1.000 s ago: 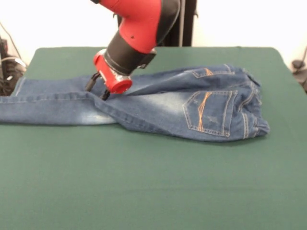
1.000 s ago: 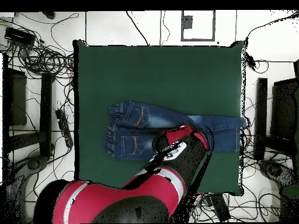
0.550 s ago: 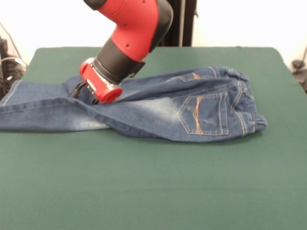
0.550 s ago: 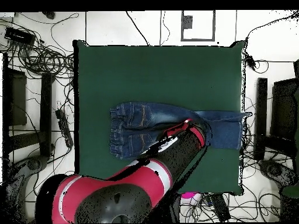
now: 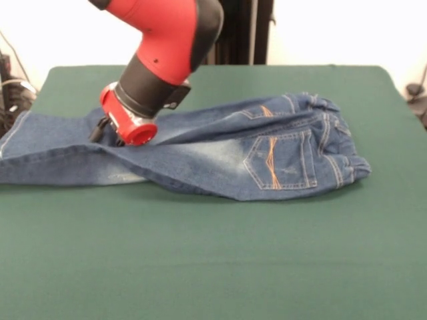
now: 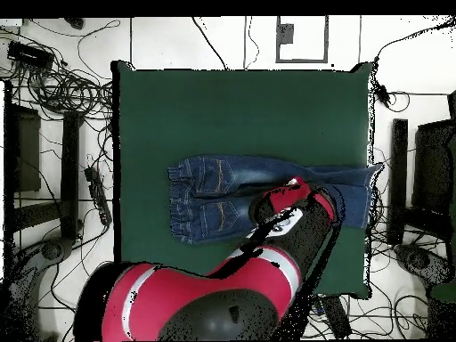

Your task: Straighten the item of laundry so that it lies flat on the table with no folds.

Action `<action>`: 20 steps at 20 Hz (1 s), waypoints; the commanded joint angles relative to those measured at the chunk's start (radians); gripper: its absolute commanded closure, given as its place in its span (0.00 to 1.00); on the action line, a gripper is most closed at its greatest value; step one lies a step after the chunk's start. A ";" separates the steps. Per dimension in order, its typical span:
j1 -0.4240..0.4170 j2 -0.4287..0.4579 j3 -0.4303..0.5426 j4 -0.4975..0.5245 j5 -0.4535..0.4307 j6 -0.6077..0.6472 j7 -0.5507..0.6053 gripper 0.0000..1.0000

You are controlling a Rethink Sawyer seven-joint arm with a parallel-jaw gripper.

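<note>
Jeans (image 5: pixel 220 157) lie crosswise, waistband right, front view.

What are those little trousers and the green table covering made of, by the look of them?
The trousers look like blue denim: a matte woven cloth with faded whitish patches, orange stitching on the back pockets and a gathered waistband. The table cover looks like dark green felt or a similar soft cloth: flat, dull, without shine or visible weave. What lies under it cannot be seen.

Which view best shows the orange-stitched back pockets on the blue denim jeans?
The front view: the orange-stitched back pockets on the blue denim jeans face that camera unobstructed. The overhead view shows the pockets small, stitching barely legible.
</note>
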 commanded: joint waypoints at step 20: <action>-0.092 -0.086 0.342 0.029 -0.059 0.130 -0.183 0.00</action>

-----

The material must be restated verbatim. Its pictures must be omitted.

▶ _THE COMPLETED TASK_
1.000 s ago: 
1.000 s ago: 
0.550 s ago: 
0.550 s ago: 
now: 
now: 

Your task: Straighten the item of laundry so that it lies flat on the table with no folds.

Action `<action>`: 20 steps at 20 Hz (1 s), waypoints; the commanded joint angles relative to those measured at the chunk's start (radians); gripper: its absolute commanded closure, given as its place in its span (0.00 to 1.00); on the action line, a gripper is most closed at its greatest value; step one lies a step after the chunk's start. A ";" separates the steps. Per dimension in order, its typical span:
j1 -0.4240..0.4170 j2 -0.4287..0.4579 j3 -0.4303..0.5426 j4 -0.4975..0.5245 j5 -0.4535..0.4307 j6 -0.6077..0.6472 j7 -0.5507..0.6053 gripper 0.0000..1.0000

You are controlling a Rethink Sawyer seven-joint arm with a parallel-jaw gripper.

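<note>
Jeans (image 5: pixel 220 157) lie crosswise, waistband right, front view.

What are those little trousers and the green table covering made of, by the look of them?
The trousers look like blue denim: a matte woven cloth with faded whitish patches, orange stitching on the back pockets and a gathered waistband. The table cover looks like dark green felt or a similar soft cloth: flat, dull, without shine or visible weave. What lies under it cannot be seen.

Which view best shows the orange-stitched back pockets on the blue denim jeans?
The front view: the orange-stitched back pockets on the blue denim jeans face that camera unobstructed. The overhead view shows the pockets small, stitching barely legible.
</note>
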 commanded: joint waypoints at step 20: <action>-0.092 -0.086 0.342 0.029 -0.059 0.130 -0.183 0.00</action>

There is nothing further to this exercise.